= Beginning of Section =

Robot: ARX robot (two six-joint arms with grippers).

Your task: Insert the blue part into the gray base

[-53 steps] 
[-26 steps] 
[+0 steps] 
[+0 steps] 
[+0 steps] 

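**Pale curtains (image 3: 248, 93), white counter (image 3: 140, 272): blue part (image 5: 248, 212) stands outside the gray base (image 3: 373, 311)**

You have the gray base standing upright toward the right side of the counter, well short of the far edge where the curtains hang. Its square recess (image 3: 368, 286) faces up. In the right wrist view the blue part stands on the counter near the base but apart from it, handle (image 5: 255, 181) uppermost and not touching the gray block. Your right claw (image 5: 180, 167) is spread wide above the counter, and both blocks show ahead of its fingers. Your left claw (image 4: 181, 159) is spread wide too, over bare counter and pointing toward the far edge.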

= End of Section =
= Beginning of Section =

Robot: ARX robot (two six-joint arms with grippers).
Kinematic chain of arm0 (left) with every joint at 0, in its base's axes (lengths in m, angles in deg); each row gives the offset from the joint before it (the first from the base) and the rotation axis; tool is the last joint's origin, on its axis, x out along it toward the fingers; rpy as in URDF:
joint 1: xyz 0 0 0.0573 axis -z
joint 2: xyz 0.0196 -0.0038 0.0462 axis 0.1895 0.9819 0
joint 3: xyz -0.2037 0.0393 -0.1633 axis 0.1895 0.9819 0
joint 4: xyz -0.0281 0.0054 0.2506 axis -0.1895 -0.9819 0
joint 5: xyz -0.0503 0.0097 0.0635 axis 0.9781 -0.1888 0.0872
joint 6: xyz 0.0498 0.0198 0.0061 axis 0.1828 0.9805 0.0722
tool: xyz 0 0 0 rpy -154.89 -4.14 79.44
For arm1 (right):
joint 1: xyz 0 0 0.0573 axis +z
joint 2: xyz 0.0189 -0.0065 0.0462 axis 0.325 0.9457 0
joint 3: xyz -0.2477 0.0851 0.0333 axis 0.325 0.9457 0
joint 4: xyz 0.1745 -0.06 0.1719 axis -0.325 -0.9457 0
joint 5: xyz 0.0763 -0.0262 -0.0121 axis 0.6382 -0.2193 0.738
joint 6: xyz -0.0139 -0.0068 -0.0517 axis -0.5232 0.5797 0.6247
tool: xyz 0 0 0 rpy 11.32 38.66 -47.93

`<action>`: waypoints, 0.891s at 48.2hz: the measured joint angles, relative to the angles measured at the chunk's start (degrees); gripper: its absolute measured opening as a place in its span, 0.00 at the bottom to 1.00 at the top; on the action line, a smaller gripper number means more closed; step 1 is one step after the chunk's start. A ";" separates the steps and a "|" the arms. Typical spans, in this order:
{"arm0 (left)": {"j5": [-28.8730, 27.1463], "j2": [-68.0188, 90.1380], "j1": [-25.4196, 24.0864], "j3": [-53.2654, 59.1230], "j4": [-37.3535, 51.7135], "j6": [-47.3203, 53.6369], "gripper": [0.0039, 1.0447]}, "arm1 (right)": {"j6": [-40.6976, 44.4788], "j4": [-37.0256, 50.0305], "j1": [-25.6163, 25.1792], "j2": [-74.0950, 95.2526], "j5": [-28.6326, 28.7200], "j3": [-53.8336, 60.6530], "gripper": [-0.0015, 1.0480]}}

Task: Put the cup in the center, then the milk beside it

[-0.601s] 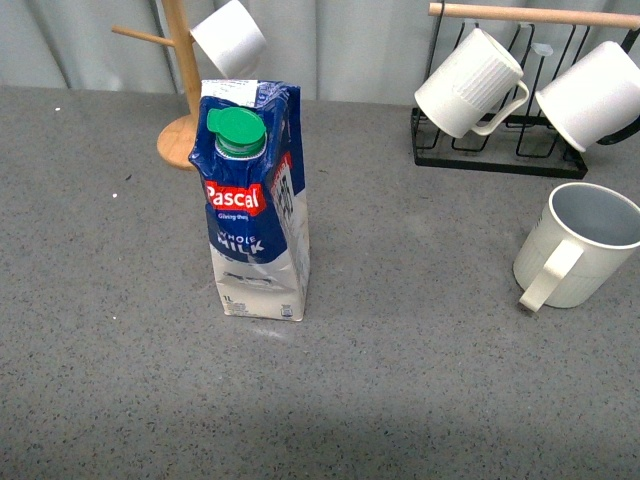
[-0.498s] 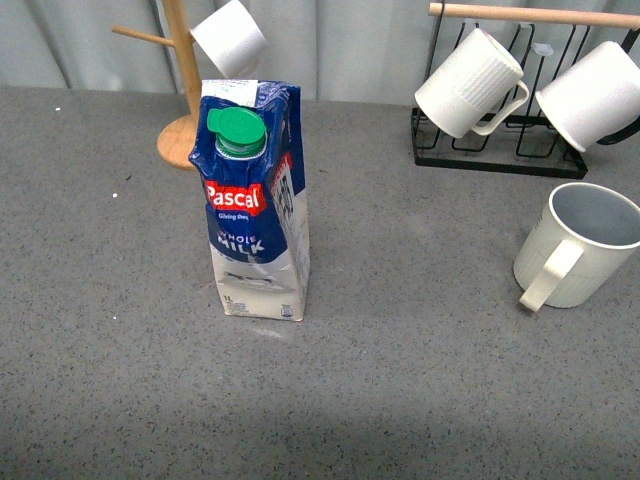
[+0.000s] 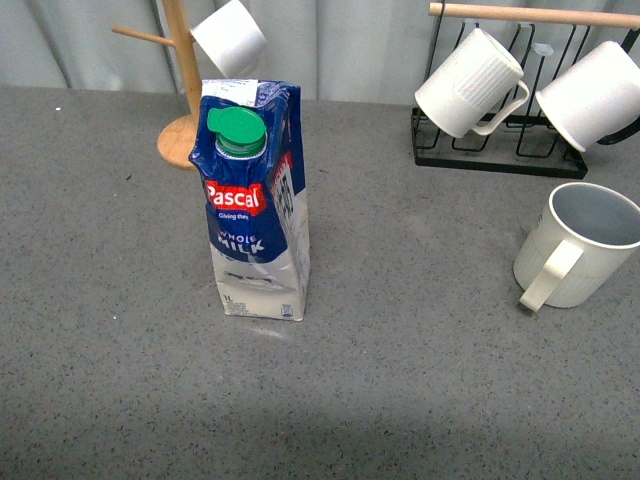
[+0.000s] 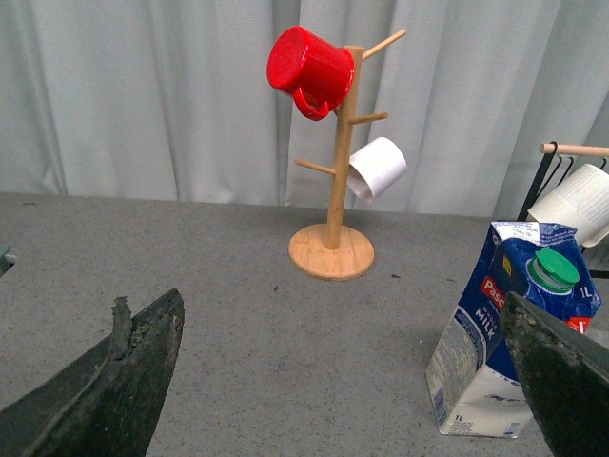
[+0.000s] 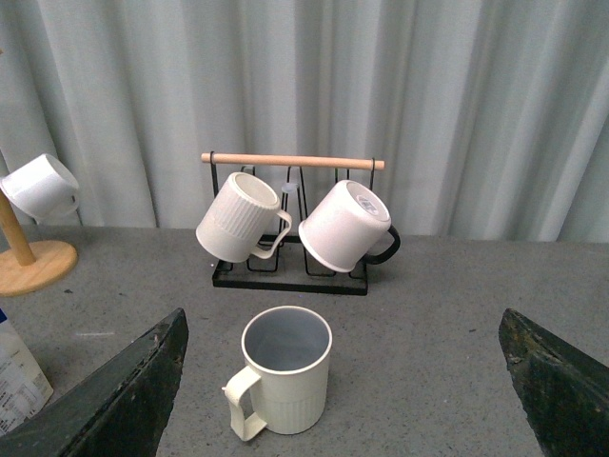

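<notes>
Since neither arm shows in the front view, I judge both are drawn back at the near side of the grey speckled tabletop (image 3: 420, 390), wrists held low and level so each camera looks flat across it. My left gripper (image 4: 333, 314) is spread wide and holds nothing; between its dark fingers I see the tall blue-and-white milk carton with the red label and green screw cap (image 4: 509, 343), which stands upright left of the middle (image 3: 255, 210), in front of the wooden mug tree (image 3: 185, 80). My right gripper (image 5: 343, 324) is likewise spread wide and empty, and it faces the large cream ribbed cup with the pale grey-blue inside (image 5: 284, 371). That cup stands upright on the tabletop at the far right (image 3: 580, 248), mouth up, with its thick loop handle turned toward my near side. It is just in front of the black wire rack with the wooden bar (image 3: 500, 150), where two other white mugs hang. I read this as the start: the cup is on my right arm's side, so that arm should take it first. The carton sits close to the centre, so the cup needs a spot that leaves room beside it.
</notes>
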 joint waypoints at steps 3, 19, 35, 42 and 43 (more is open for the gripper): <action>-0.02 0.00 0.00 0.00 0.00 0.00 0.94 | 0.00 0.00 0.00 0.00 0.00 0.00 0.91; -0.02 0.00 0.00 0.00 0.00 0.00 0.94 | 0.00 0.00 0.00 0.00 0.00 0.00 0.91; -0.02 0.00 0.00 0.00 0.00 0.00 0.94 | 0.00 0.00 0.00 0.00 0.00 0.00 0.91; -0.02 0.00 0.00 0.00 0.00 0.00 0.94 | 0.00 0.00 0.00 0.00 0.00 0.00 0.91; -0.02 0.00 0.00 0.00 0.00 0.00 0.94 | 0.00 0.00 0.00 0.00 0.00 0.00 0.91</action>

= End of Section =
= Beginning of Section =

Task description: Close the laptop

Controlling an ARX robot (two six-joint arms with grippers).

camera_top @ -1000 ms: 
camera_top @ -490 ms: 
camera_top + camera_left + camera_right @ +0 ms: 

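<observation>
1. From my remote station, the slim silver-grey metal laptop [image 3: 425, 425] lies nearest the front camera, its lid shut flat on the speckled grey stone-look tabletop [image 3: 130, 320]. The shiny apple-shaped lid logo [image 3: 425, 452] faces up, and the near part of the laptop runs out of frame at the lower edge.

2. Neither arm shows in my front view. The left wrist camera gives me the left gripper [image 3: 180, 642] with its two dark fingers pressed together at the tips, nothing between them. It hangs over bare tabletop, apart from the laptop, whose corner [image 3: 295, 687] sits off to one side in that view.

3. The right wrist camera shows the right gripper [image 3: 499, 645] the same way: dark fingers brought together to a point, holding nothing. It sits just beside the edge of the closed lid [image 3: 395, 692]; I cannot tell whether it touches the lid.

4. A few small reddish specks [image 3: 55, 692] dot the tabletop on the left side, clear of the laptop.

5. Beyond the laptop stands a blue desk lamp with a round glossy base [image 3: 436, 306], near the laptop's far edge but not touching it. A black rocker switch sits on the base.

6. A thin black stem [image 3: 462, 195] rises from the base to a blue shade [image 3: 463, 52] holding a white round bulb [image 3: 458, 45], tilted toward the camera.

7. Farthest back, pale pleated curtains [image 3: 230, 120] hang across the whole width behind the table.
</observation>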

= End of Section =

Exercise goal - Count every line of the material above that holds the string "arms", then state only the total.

Solution for this task - 4